Corbijn was one of the leading NME photographers in the late-’70s, who made a major contribution to the look and image of Joy Division. He’s recaptured some of that feel in this black-and-white film – beautifully shot by Martin Ruhe – but he’s also captured an era of British life that now looks oddly distant. There’s neither glamour in the film, nor fake grim-up-North dourness, but a profound sense of the everyday that the inexperienced Curtis couldn’t quite handle. Control is a trenchant, intelligent exercise in stripping away the many myths surrounding both Curtis and the music world generally.
But it’s also a film that Joy Division and New Order fans will relish, even though some of the characterisations aren’t all that flattering: James Anthony Pearson, as Bernard Sumner, comes across as a callow geek, and Joe Anderson’s Hooky is a study in terse belligerence.

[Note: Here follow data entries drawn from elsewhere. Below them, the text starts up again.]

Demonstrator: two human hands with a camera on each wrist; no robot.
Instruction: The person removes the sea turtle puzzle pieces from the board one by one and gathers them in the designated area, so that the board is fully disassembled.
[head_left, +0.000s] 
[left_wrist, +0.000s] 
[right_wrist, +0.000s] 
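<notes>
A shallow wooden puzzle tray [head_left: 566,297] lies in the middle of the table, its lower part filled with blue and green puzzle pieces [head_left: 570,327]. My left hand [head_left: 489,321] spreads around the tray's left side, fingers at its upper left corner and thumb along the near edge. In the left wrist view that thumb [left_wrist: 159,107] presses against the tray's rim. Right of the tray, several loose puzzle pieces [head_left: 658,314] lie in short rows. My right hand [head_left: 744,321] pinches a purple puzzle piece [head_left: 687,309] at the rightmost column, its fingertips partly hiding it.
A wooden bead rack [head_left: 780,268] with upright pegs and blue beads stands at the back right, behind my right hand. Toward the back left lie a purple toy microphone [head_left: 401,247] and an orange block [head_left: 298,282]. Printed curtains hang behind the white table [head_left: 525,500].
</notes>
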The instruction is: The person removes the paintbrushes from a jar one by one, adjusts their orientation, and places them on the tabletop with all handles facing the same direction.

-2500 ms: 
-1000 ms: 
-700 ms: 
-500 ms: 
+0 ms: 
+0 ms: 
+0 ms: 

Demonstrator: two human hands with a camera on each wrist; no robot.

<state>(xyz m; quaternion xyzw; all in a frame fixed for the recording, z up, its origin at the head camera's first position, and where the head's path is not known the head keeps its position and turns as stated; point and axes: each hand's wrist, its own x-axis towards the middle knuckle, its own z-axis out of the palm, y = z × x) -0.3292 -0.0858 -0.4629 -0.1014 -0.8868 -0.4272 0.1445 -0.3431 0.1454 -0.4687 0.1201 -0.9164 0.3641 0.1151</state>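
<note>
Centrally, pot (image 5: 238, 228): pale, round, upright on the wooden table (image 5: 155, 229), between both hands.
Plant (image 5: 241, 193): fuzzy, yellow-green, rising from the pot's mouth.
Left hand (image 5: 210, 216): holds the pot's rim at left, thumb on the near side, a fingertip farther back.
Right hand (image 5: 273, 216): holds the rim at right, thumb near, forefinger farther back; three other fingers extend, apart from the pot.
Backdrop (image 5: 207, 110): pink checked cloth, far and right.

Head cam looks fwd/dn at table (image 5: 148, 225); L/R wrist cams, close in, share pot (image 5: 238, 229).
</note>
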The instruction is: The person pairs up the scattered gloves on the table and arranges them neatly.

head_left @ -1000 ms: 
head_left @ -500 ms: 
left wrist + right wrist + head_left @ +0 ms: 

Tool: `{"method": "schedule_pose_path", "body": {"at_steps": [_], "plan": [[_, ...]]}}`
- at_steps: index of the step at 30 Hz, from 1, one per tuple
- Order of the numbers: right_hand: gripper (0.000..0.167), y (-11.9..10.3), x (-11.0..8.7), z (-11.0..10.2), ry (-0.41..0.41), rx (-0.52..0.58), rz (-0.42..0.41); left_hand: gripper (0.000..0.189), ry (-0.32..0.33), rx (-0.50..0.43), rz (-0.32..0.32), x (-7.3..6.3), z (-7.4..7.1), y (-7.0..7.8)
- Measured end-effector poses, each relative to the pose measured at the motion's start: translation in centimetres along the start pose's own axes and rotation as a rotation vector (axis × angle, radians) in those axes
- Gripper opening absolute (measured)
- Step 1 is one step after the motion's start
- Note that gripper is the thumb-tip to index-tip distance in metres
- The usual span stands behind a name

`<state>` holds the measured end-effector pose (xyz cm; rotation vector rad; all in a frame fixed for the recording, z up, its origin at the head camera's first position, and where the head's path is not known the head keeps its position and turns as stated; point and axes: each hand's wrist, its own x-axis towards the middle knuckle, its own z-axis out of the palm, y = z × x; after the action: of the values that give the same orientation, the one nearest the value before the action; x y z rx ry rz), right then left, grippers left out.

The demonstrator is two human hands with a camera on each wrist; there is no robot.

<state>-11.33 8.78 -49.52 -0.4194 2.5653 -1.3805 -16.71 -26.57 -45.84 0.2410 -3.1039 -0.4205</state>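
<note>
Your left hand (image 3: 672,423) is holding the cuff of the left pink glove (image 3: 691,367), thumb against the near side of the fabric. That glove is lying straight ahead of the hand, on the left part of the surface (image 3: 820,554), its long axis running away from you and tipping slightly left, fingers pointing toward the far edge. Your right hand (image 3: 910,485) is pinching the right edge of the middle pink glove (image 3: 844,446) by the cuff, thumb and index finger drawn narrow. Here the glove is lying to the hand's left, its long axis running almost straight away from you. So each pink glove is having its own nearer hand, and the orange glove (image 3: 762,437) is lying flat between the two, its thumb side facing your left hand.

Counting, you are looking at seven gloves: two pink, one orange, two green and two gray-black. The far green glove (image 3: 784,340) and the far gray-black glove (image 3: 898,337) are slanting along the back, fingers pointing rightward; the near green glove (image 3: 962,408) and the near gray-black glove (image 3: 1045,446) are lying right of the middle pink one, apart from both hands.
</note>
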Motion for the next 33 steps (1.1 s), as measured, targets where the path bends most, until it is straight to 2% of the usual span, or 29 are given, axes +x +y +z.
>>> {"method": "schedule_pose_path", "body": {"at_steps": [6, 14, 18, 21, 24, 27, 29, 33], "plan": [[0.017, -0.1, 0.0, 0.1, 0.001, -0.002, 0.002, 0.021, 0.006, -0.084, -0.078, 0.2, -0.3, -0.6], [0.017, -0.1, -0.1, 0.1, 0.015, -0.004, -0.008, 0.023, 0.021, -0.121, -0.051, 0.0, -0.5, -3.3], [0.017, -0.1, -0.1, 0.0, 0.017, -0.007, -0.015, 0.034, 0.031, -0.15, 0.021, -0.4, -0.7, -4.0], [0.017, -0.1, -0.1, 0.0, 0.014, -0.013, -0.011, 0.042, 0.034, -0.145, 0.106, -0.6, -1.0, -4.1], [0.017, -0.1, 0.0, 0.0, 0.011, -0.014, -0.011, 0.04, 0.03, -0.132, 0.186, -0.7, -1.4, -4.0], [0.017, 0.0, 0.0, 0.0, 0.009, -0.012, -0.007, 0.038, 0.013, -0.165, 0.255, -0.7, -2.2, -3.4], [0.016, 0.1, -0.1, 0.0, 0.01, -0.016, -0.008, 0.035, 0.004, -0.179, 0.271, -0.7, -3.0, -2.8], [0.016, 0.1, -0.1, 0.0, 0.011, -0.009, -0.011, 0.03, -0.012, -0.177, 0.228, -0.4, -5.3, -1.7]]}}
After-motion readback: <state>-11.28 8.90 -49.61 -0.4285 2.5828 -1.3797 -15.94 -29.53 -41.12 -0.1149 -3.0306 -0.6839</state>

There’s also a terrific cameo by John Cooper Clarke, barking out his “Evidently Chicken Town” with the same wiry urgency as ever.
Whether or not this film is strictly accurate about Curtis’ life and death, it certainly has the ring of intimacy. It also gives a sensitive account of what it’s like to be the woman left out of the picture when the boys go pursuing dreams. Though hers is essentially a supporting role, Samantha Morton is extremely affecting as Deborah. With the recent death of Tony Wilson making it even more poignant, Control is one of the best films about music made in a long time.